GIVEN DATA
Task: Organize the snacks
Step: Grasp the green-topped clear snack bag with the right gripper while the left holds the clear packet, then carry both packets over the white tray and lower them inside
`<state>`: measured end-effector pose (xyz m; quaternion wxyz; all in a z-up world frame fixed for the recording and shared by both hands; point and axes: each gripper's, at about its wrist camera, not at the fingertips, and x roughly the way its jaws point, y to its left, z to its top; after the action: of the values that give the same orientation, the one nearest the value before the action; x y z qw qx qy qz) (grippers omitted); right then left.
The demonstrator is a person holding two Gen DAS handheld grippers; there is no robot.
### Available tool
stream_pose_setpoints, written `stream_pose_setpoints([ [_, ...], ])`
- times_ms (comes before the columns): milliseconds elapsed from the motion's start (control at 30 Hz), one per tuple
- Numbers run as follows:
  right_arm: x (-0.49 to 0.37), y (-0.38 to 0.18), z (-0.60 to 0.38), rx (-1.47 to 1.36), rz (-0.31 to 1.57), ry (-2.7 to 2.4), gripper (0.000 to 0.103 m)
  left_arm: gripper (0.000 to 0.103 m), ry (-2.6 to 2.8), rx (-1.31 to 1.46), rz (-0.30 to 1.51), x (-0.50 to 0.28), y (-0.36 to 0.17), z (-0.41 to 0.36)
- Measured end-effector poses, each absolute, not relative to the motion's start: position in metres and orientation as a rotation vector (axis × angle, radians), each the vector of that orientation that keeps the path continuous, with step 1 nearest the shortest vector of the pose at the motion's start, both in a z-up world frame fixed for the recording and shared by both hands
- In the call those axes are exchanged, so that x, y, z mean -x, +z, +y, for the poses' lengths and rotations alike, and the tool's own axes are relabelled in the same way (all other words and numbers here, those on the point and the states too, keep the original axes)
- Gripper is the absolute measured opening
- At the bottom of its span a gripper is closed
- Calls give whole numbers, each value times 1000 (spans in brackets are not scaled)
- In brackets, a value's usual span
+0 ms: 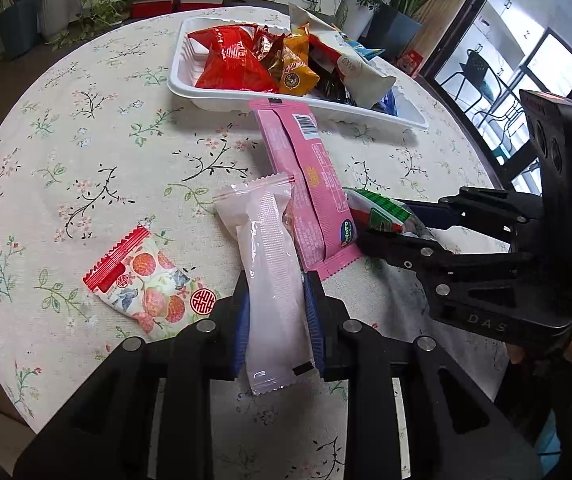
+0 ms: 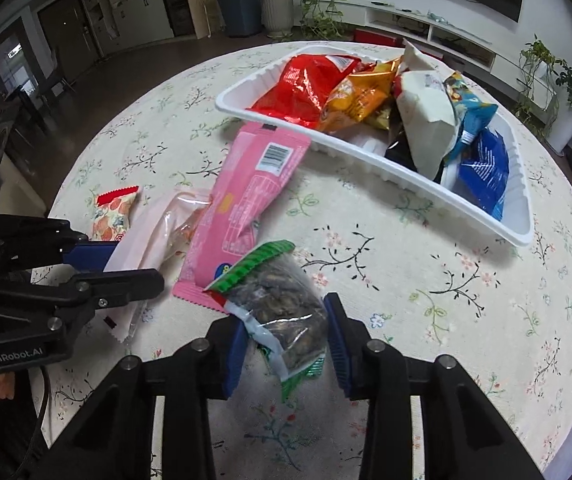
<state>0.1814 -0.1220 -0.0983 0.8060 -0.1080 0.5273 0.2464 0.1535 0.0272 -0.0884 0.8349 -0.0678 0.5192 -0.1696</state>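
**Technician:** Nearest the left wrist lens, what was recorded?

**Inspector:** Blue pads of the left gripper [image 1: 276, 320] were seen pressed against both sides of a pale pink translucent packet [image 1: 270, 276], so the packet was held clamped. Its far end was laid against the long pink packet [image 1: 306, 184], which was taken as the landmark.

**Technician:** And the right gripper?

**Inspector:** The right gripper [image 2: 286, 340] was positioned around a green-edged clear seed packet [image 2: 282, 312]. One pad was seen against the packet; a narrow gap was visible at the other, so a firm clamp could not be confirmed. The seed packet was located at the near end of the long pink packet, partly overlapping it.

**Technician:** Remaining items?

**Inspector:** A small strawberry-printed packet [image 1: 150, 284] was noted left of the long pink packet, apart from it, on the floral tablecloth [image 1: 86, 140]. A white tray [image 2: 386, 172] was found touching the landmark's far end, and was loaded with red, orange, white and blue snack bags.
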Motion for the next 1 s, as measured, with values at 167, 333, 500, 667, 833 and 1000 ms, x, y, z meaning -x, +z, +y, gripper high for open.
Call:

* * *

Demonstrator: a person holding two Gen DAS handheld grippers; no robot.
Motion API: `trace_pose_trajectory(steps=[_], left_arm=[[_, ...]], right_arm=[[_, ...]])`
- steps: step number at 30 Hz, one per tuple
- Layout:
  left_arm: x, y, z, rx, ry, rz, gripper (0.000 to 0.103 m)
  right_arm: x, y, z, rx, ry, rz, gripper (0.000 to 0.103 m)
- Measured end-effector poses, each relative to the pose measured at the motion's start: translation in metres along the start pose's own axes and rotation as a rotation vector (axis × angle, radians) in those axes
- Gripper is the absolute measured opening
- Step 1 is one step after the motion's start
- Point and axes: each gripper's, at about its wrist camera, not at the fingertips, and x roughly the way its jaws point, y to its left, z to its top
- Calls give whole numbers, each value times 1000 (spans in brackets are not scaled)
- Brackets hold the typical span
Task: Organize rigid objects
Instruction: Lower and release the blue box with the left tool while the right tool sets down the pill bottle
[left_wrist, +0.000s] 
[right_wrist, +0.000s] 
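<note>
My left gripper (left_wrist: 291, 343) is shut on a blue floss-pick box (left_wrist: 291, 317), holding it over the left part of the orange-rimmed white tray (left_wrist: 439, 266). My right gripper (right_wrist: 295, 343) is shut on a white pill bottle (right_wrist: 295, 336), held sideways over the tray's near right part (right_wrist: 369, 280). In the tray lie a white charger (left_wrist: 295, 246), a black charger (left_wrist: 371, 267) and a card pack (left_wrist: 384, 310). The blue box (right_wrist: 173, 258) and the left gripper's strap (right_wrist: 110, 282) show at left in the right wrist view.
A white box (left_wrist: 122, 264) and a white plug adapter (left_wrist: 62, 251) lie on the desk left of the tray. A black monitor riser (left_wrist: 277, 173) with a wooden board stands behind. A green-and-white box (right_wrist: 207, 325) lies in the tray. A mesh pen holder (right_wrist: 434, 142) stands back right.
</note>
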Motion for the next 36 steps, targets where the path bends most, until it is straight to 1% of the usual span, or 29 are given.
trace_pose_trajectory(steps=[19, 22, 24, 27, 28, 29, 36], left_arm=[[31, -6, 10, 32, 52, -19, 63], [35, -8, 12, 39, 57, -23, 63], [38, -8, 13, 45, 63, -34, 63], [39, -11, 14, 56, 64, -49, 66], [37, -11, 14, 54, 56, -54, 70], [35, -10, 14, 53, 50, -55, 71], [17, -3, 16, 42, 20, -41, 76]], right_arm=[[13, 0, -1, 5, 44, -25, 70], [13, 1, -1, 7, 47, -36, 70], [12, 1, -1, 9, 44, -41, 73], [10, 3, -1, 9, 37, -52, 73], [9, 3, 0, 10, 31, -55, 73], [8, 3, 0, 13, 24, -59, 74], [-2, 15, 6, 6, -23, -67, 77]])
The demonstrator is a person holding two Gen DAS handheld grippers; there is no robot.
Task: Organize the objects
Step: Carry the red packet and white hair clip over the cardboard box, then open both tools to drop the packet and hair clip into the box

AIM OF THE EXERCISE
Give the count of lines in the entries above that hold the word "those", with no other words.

RESULT
2